Eine Spritze beim Arzt (Impfung oder Injektion), © Symbolfoto

Erkrankter auf Veranstaltung in München: Stadt warnt vor Masern

Bei der „European-Outdoor-Film-Tour“ am 4. Dezember in München war eine Person anwesend, die zu diesem Zeitpunkt an Masern erkrankt war. Das Referat für Gesundheit  und Umwelt hat deshalb eine Warnung herausgegeben. Demnach könnten sich andere angesteckt haben und nun selbst an Masern erkranken.

 

Am 4. Dezember 2018 fand die „European-Outdoor-Film-Tour“ in der alten Kongresshalle München (Theresienhöhe 15) statt. Bei der Veranstaltung war auch eine Person anwesend, die an Masern erkrankt und zu diesem Zeitraum ansteckend war.

 

Deshalb informiert das Referat für Gesundheit und Umwelt (RGU) über den Vorfall, da sich andere Personen, die an der  Veranstaltung teilgenommen haben, angesteckt haben könnten.
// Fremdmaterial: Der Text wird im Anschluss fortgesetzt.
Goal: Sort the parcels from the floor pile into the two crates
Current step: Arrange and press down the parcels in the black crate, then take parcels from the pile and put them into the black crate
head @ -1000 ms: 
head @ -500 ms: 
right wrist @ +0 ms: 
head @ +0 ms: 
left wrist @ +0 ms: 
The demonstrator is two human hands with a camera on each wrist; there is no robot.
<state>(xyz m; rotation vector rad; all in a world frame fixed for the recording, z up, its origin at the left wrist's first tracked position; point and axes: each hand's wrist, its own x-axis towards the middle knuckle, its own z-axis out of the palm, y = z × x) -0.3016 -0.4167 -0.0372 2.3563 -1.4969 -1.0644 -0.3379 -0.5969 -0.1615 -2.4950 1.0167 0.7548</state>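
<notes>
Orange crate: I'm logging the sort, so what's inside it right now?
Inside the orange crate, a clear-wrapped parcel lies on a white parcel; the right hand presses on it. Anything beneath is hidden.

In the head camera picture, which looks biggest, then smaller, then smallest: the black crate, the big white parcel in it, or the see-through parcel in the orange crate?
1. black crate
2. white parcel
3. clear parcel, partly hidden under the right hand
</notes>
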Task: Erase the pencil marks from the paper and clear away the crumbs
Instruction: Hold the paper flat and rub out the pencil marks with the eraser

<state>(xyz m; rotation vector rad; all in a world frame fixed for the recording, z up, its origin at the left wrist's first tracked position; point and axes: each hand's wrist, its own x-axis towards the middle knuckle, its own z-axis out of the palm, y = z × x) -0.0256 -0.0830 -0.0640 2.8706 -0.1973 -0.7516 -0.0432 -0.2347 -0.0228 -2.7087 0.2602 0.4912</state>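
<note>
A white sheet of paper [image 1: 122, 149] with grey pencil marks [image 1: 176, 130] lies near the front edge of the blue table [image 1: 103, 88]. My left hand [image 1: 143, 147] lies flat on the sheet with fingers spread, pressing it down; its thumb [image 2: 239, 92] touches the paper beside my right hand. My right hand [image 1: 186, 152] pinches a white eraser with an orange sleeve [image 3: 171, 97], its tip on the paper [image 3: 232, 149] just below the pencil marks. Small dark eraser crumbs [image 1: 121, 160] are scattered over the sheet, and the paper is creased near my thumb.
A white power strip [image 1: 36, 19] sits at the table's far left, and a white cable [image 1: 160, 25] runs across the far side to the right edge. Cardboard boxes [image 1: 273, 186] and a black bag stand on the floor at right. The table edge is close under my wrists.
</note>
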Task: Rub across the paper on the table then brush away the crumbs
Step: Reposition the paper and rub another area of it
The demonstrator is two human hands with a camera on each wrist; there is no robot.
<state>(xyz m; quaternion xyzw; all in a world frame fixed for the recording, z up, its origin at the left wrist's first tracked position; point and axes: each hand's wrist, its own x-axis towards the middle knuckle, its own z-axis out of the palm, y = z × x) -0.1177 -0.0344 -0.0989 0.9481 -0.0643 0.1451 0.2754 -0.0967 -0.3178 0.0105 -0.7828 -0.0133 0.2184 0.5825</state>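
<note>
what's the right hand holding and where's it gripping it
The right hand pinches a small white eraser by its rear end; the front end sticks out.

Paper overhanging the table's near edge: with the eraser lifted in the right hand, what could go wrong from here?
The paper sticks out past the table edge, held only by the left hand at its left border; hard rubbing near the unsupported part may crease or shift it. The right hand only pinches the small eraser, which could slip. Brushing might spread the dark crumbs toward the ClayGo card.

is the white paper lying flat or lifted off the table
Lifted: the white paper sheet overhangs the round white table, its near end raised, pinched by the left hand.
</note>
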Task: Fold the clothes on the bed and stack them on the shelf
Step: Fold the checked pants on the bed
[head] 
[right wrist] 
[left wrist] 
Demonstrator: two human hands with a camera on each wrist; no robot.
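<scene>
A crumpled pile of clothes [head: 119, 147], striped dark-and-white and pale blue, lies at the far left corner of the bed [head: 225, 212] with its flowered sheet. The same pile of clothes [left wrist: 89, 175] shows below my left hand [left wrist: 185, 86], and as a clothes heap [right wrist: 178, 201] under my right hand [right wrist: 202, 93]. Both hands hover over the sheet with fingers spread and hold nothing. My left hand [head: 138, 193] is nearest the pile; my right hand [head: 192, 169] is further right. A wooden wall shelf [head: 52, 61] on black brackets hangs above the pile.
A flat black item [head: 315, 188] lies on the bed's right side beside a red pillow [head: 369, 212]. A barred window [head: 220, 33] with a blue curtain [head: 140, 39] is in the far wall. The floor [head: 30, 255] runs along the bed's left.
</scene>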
Dies ist in der Regel nur der Fall wenn man nicht gegen Masern geimpft ist und in der Vergangenheit noch nicht daran erkrankt ist. Nun, acht bis zehn Tage nach der Veranstaltung und einer möglichen Ansteckung, könnten diese Menschen selbst erkranken.

 

Eine Masern-Erkrankung ist meldepflichtig, da sie gefährliche Komplikationen verursachen kann. Deshalb bittet das Referat für Gesundheit und Umwelt die betroffenen Personen, sich umgehend unter der Telefonnummer 233-4 78 09 zu melden, um sie auf ihr mögliches Risiko hinzuweisen. Ein individuelle Beratung ist auch bei jedem Haus- und Kinderarzt möglich.

 

Bei Masern handelt es sich um eine hochansteckende Virusinfektion, die Fieber, Husten, Schnupfen, Halsschmerzen und Bindehautentzündungen hervorruft. Neben dem typisch roten Hautausschlag, der häufig hinter den Ohren und im Gesicht beginnt, führt die Krankheit zu einem sehr schlechten Allgemeinzustand. Es können auch lebensbedrohliche Lungen- oder Hirnhautentzündungen auftreten. Deshalb dürfen an Masern erkrankte Personen und deren nicht immune Kontaktpersonen keine Gemeinschaftseinrichtungen wie Kindergärten, -krippen und Schulen betreten.